At the beginning of the Miocene, the Turgai Straits, a narrow seaway connecting the warm, tropical waters of the Indian Ocean to the Arctic Circle across Central Asia, was reclaimed by dry land. Colder, dryer conditions forcibly separated West Eurasian and East Asian plant populations, a divide etched in the genomes of living pear species, but the apple tribe continued to thrive as climate change swept across Eurasia. Small mammals and birds were still efficient at dispersing their small, berry-like pomes as forest habitats evolved with the changing climate. The problem came when these forests began to shrink and fragment in the face of expanding grasslands. Small mammals and birds were poorly suited to crossing open grassland, nor did their larger native bovids present a viable alternative. Sugar-rich fruits disagree with ruminant digestive systems, and they do not tend to consume pomes in appreciable quantities. Apples and pears were trapped at the margins of dwindling forest patches, putting them at ever greater risk of extinction.

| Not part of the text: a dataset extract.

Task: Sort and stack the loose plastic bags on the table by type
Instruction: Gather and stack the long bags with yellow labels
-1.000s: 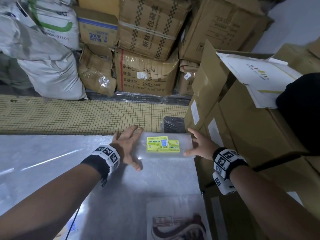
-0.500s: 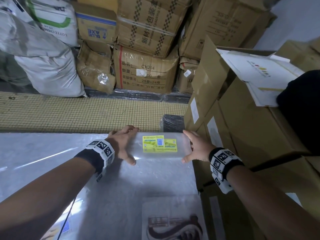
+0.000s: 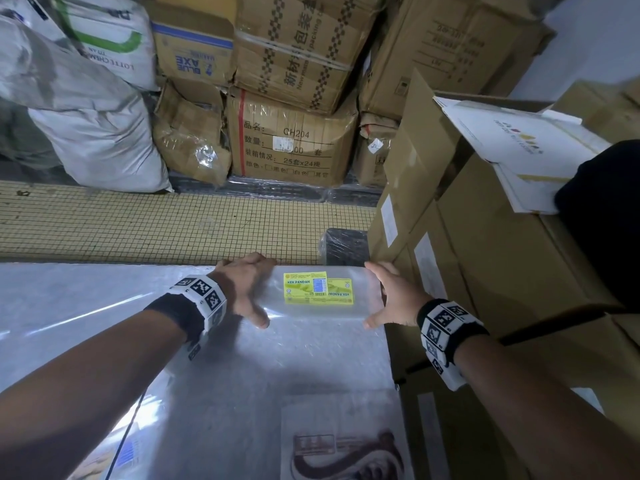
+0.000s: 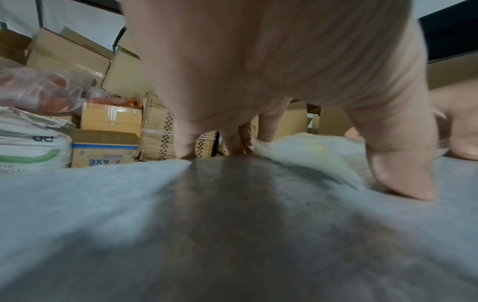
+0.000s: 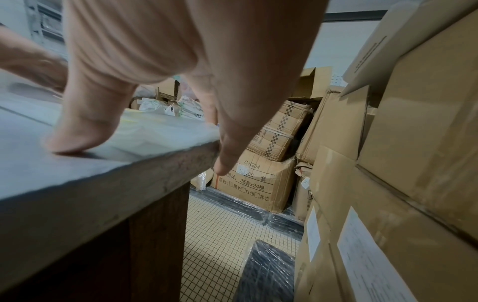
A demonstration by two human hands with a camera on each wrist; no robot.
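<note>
The left hand (image 3: 242, 289) rests with straight fingers against the left short edge of the stack of clear bags (image 3: 322, 292), holding nothing. The stack lies at the bench's (image 3: 104, 323) far right corner, long axis left to right. The right hand (image 3: 391, 299), equally near, brackets its right edge, grip wide.

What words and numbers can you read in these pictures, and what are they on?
"KEK PANDAN": yellow-green label on the clear plastic bag stack.
"CH204", "25套x24提": brown cardboard carton.
"BLUE AXE", upside down: blue-striped cardboard box.
"LOTTE CHEM", upside down: white woven sack.
Barcode digits and white paper sheets: too small.
</note>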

The conundrum was solved by the collision of Africa with Europe in the mid Miocene. Elephants, apes and rhinoceroses crossed the newly formed land bridge into Europe, ranging widely between forest patches and happily browsing on fruits. The largest species even cleared away smaller saplings and shrubs during their foraging, engineering forest ecosystems to the advantage of the apple tribe by creating new space for growth. Pome fruits were not the only group that took the opportunity provided by the immigrant African mammals. Stone fruits also became large and enticing enough to capture their attention, with pips and pits alike hitchhiking to new forest patches in their guts.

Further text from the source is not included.